Rui Barreira, um dos membros fundadores desta tradição, não tem dúvidas de que os jovens vão perpetuar a Noite dos Bombos.
“Esta noite nunca mais tem fim. A juventude vai tomar conta disto. Estamos a dar o exemplo este ano, já entrou mais um elemento ou dois. Gente com capacidade”, afirmou à Lusa.

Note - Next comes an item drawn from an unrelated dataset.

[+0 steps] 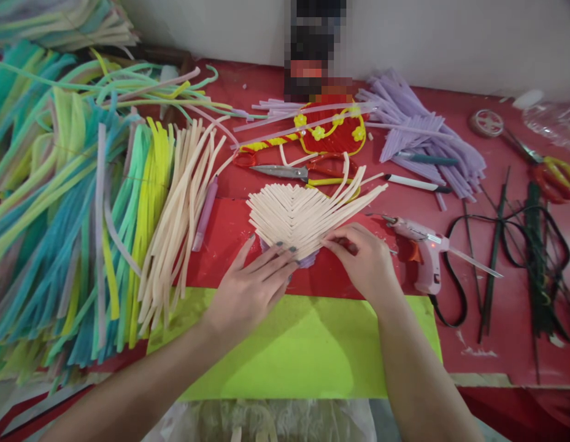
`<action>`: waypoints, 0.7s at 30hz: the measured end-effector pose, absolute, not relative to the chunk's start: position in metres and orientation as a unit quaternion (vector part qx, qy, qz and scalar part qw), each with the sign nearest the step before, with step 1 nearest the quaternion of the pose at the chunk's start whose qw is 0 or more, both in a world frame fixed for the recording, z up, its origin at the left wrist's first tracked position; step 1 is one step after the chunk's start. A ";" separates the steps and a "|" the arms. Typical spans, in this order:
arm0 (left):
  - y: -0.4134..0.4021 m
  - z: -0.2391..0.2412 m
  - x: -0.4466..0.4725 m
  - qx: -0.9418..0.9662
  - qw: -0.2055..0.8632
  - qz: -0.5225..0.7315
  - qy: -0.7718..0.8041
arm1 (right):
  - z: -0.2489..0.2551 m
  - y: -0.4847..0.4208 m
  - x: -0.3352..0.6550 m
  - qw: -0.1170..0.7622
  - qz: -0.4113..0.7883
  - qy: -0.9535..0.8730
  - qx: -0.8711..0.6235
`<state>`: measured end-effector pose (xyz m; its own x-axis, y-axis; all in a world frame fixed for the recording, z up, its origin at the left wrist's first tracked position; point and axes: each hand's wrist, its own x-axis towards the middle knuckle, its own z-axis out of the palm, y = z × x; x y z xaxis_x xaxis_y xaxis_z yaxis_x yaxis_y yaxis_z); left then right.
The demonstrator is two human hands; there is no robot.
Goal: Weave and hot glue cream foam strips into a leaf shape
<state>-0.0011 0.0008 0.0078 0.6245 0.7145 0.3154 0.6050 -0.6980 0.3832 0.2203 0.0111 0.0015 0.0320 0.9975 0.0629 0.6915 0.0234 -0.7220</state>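
Note:
A leaf-shaped piece made of cream pipe cleaners point(289, 212) lies before me, its strips meeting in a plaited seam down the middle. Loose strip ends stick out at its upper right, and a bit of purple material point(307, 261) shows under its lower edge. My left hand point(254, 279) rests flat on the lower left of the piece, fingers stretched out. At the lower right edge, my right hand point(362, 252) has thumb and forefinger pinched on a cream pipe cleaner; the fingertips partly cover the strip end.
Bundles of coloured pipe cleaners point(82, 233) fill the left. Scissors point(285, 172) and a red and yellow pipe-cleaner piece point(333, 132) lie behind. A pink glue gun point(427, 252) stands to the right, its cable trailing. Purple pipe cleaners point(418, 135) are behind it. A yellow-green sheet point(289, 350) covers the front edge.

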 end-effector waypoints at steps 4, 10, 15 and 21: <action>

A história começou em 1963, ainda durante o Estado Novo, com uma brincadeira de amigos. Nas Festas de Nossa Senhora do Amparo, de sexta-feira para sábado, pelas duas da madrugada, uma dúzia de amigos tentou pedir bombos emprestados ao grupo de tocadores do Minho que já tinha chegado à cidade para animar as festividades mas só o faria a partir das seis horas da manhã. Disseram que não.
“Estava ali uma motorizada. Pedi-a emprestada para ir a casa, para buscar uma garrafa de uísque e mais um copo ou dois. No quarto copo, os bombos já eram nossos”, conta Rui Barreira, 79 anos, um dos timoneiros que empunhou um dos 12 bombos nessa noite de agosto de há 60 anos.
Quantos elementos do grupo sabiam tocar bombo? “Nenhum”, admitiu Rui Barreira.
Os transeuntes foram-se chegando, até que os bombos foram barrados por um cordão da polícia, por causa do barulho fora das horas permitidas.
Entre as pessoas que se juntaram, estava um delegado do Ministério Público, de visita à cidade, na altura vila, a convite de um amigo mirandelense. “Ele viu qual era o polícia mais graduado, identificou-se, e disse: ‘vão à vossa vidinha que eu assumo a responsabilidade por tudo isto’. Em boa hora esse homem apareceu, porque nunca mais tivemos problemas”, recordou Rui Barreira
No ano seguinte, os tocadores ganharam uma vestimenta própria: “Esse conjunto que nos emprestou os bombos, no dia a seguir, quando saiu, nós vimos que vinham com uma bata branca. Também tínhamos de ter. E não havia em lado nenhum. Combinei com um amigo meu que trabalhava no hospital: ‘À meia-noite, tocas à campainha, vais à secção dos médicos e levas tudo’”, contou Rui Barreira. Até hoje, permanecem as batas brancas, apesar de já não virem do hospital da cidade.
Desde o início que o ‘maestro’ dos tocadores é Mário Esteves, 87 anos. “Fui músico e mestre da banda da Banda de Mirandela. Tinha uma ideia do que era a música”, contou. “O que mais gosto é de ver as crianças a tocar bombo. O entusiasmo!”, acrescentou.
A Noite dos Bombos foi crescendo, de ano para ano, e em 2021 foi inaugurada uma estátua alusiva à festa, no local de onde saíram os 12 amigos em 1963, depois de um breve ensaio. No assinalar dos 60 anos, o número de tocadores é incerto. “Há muita gente que vem de fora, com os bombos já, para se juntar a nós”. Penso que devem andar à volta dos 3000, 3500 mil”, antecipou Mário Esteves.
O percurso dos bombos desta noite está definido: “Saímos do Santuário de Nossa Senhora do Amparo, passamos a Ponte Velha (ponte românica), sem tocar, damos a volta à cidade e terminamos na Estátua dos Bombos. E é ali que termina a nossa atuação. Até parece que somos os maiores!”, riu-se Mário Esteves.
A hora da saída é à 01:00, segundo o cartaz das festas da cidade. “Eles aí estão” é frase de apresentação desta tradição.